::: Source information :::

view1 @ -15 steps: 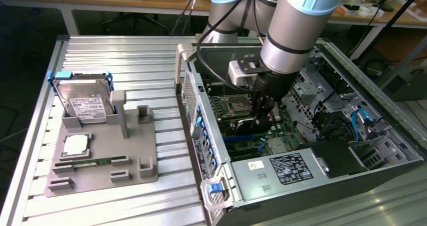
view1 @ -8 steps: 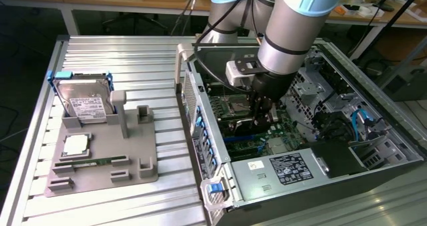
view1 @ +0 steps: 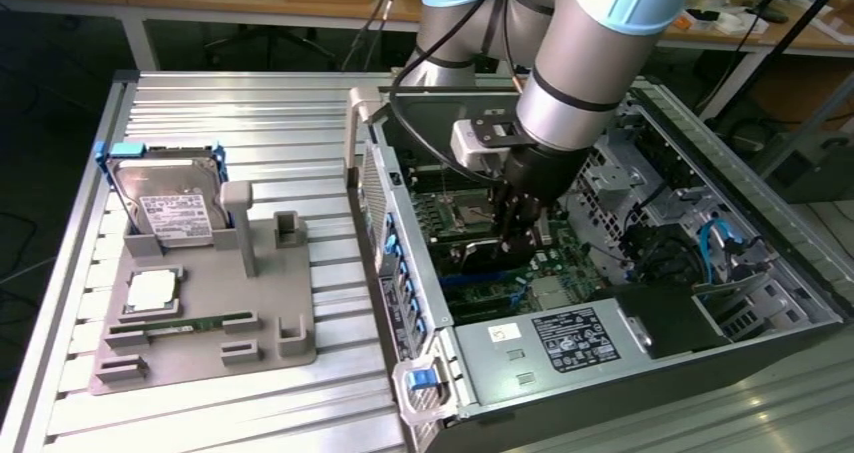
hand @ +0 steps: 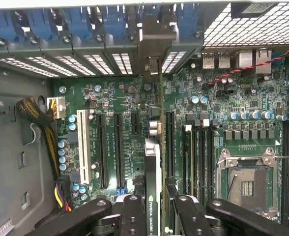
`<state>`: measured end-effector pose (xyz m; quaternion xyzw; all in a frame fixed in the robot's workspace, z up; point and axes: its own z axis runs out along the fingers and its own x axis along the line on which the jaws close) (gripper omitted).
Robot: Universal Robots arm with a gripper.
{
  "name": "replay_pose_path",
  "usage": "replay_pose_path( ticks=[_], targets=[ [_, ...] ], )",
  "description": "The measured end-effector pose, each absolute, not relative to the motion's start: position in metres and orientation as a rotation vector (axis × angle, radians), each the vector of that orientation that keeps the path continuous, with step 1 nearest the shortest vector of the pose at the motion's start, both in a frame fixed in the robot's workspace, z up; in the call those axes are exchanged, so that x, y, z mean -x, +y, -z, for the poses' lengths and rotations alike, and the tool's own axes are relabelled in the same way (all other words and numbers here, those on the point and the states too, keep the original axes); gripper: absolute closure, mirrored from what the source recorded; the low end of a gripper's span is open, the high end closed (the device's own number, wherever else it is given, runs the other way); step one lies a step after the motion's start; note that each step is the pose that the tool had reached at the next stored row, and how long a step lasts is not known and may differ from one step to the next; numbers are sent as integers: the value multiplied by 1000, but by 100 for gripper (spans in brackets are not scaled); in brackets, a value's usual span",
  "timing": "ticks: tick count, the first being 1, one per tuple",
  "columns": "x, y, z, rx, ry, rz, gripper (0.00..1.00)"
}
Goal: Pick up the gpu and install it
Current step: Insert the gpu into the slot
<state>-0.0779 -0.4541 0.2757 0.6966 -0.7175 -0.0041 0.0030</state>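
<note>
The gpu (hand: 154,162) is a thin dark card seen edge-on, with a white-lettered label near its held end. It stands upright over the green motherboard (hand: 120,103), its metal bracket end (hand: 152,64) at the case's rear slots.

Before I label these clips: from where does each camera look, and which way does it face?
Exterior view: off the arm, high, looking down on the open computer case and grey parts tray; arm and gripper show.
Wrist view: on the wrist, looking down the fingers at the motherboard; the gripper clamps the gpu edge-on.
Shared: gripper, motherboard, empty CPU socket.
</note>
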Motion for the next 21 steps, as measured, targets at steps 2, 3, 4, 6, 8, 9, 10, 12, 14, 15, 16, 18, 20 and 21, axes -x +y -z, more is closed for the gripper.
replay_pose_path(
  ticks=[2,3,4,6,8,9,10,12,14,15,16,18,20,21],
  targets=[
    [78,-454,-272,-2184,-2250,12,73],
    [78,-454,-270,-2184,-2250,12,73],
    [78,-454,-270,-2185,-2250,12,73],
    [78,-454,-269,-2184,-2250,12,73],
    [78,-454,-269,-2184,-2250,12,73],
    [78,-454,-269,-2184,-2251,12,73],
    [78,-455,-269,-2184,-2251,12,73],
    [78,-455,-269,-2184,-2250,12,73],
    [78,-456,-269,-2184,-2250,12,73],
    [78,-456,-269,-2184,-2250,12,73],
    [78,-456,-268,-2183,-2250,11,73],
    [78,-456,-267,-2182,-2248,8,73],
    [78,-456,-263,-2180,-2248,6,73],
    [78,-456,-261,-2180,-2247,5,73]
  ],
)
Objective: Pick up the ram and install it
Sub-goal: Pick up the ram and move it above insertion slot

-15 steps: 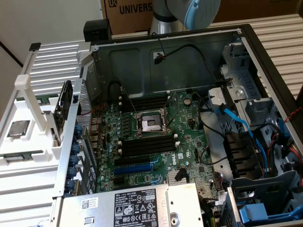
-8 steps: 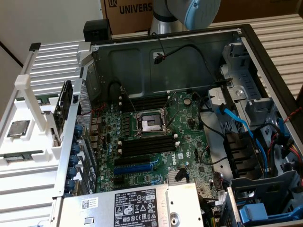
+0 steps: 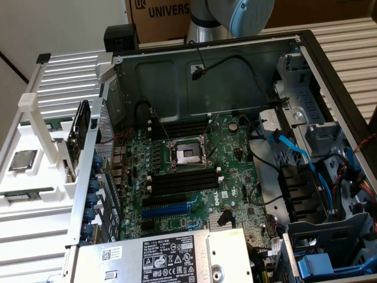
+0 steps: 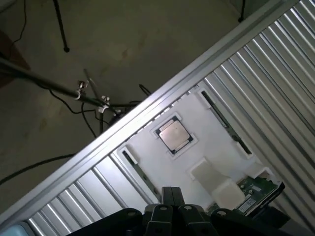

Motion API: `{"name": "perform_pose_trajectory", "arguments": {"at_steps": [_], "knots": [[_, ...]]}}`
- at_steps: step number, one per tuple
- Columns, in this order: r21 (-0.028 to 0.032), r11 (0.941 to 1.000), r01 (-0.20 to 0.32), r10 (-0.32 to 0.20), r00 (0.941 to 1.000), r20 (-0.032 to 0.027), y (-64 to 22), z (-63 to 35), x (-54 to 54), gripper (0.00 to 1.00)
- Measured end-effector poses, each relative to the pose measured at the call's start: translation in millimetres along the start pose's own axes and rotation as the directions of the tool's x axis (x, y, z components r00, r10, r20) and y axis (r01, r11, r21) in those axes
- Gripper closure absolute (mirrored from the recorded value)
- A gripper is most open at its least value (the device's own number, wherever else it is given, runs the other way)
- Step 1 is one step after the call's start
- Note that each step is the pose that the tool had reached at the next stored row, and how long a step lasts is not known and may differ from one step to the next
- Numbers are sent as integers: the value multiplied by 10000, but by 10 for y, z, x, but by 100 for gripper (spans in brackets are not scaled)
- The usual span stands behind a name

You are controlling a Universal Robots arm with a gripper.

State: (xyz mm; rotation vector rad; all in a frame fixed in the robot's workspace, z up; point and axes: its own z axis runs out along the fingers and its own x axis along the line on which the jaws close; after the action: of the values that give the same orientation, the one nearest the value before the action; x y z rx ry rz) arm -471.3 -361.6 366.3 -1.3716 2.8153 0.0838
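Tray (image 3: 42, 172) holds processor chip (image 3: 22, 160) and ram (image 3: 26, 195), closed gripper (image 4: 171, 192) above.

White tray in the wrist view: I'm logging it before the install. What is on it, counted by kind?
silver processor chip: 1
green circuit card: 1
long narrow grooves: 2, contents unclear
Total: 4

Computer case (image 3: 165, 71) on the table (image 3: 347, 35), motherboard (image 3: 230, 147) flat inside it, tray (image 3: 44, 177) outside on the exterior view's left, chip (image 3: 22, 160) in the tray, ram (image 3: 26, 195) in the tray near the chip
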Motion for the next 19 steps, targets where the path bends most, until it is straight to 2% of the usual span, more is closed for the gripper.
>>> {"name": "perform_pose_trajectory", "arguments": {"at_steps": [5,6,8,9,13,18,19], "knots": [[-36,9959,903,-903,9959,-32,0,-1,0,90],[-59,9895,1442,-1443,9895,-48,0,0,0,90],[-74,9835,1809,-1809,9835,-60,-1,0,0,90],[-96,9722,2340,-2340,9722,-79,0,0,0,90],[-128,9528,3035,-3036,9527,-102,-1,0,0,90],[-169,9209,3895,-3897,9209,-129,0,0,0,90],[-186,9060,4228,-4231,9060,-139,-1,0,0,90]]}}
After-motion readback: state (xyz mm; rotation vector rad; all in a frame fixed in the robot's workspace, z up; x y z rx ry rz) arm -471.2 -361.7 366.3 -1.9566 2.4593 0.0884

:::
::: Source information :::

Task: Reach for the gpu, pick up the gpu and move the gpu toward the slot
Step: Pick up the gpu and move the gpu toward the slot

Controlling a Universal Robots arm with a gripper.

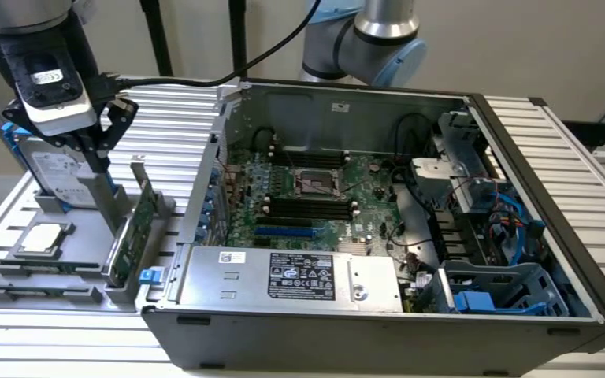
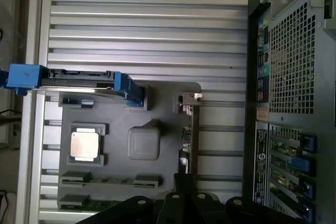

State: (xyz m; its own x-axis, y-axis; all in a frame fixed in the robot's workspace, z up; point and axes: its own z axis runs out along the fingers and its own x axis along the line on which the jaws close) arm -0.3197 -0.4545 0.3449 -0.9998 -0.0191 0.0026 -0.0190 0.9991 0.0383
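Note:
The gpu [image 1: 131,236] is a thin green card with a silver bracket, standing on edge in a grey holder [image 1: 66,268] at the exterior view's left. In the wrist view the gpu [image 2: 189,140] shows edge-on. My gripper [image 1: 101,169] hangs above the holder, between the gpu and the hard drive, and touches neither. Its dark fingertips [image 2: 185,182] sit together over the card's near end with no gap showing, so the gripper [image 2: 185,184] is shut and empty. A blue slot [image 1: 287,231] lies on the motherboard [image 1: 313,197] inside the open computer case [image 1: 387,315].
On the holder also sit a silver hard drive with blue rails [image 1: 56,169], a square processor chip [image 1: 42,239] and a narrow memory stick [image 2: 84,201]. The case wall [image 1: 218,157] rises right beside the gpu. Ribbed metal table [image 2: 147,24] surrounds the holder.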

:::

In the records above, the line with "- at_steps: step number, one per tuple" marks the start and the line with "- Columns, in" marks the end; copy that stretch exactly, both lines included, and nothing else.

- at_steps: step number, one per tuple
- Columns, in this order: r21 (-0.028 to 0.032), r11 (0.941 to 1.000), r01 (-0.20 to 0.32), r10 (-0.32 to 0.20), r00 (0.941 to 1.000), r20 (-0.032 to 0.027), y (-64 to 22), z (-63 to 35), x (-54 to 54), gripper (0.00 to 1.00)

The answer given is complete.